- 244 -

ЧЕКИСТЫ НЕ ДАЮТ НАГРАД

 

Через неделю после диспута я был вызван в штаб полка к майору Гольману, куда сопровождал меня разведчик Волничев, вооруженный автоматом и гранатами. В штабе Гольман отправил меня к прибывшему из штаба армии полковнику контрразведки Шнеерману. Я был взволнован этим и понимал серьезность ситуации. Я догадался, что меня оклеветали зам-

 

- 245 -

политы Гольман и Кулиев. В низенькой землянке Зубова, начальника особого отдела нашего полка, сидел на табуретке незнакомый человек, который предложил мне сесть. Сопровождавшему меня разведчику он приказал идти к дежурному по штабу и дожидаться приказаний.
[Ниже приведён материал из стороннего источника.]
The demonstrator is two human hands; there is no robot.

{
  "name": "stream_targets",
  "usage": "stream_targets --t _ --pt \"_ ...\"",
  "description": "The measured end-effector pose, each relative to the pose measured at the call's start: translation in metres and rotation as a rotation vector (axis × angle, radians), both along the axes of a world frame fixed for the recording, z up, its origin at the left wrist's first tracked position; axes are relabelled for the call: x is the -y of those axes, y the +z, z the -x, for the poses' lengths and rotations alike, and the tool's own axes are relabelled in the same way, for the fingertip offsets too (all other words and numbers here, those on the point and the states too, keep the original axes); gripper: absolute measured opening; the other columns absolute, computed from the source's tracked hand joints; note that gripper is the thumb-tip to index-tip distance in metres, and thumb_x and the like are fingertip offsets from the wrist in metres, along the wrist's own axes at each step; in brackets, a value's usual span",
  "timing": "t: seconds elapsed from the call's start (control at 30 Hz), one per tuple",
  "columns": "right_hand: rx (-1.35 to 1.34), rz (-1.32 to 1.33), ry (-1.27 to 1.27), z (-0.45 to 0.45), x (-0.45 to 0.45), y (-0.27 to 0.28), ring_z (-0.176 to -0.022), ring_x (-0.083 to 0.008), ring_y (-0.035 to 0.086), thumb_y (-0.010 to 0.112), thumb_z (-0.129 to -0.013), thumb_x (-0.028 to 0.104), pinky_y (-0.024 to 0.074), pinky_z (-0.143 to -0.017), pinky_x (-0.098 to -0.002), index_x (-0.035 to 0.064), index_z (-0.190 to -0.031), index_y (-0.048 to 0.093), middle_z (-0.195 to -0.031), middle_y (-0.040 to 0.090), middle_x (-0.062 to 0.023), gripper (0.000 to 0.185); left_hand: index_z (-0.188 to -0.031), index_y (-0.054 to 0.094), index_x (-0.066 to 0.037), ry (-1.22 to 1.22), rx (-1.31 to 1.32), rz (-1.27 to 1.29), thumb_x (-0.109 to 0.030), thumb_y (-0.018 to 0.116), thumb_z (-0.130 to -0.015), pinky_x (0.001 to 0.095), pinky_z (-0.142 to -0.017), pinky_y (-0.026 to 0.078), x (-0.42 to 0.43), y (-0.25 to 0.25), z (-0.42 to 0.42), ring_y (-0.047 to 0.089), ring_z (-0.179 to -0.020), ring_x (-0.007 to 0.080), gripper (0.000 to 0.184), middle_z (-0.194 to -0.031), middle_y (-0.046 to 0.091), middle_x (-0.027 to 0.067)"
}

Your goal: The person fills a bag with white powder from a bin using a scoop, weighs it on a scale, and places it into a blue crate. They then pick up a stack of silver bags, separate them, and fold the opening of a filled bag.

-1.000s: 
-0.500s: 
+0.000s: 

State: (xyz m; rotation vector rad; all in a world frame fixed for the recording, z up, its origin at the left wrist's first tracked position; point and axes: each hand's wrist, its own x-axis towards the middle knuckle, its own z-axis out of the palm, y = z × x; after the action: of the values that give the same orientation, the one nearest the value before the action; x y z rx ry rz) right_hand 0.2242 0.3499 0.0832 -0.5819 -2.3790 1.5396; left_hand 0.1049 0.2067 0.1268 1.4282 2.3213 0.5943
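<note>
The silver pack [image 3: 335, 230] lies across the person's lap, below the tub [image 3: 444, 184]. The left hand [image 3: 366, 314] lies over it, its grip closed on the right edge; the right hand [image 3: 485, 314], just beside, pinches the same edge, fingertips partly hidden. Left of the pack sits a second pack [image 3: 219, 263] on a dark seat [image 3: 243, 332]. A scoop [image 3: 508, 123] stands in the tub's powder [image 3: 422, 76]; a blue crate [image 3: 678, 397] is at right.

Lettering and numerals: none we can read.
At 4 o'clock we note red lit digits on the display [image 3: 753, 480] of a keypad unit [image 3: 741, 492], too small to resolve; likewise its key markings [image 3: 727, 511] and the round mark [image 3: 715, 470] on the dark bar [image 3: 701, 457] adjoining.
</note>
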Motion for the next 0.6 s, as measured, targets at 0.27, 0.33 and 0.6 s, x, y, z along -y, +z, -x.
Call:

Шнеерман признался мне, что он давно желает познакомиться со мной. Он спрашивал меня о прошлом: о моей службе в Красной Армии в Гражданскую войну и службе в Штабе РККА и Реввоенсовете Республики, а также о встречах с Троцким. Я рассказывал, а он меня слушал внимательно и напряженно, глядя мне в глаза. Беседа длилась часа три. В конце он спросил, какие у меня имеются претензии к командованию 110-го полка. Я ответил, что замполит майор Гольман запрещает представлять меня к наградам. Контрразведчик улыбнулся и сказал, что Гольман действует не по своему капризу, а по приказу сверху, запрещавшему всех ранее судимых по политическим статьям представлять к наградам на войне...

Назад в дивизион мы возвращались ночью ощупью и часто падали в воронки от снарядов, до краев наполненные водой.

На сердце было горько от сознания своей беспомощности и обреченности. Мне показалось, что полковник контрразведки приказал сопровождавшему меня Ивану Волничеву убить меня в лесу и заявить, что я пытался убежать... Об этом я сказал разведчику, а он вдруг выругался громко и обиделся. По его взволнованным словам я понял, что судьба моя опять перешагнула через смерть.

...Вчера мы взяли Псков. От города остались только два строения — собор и местная тюрьма. Все остальное — прах и пепел...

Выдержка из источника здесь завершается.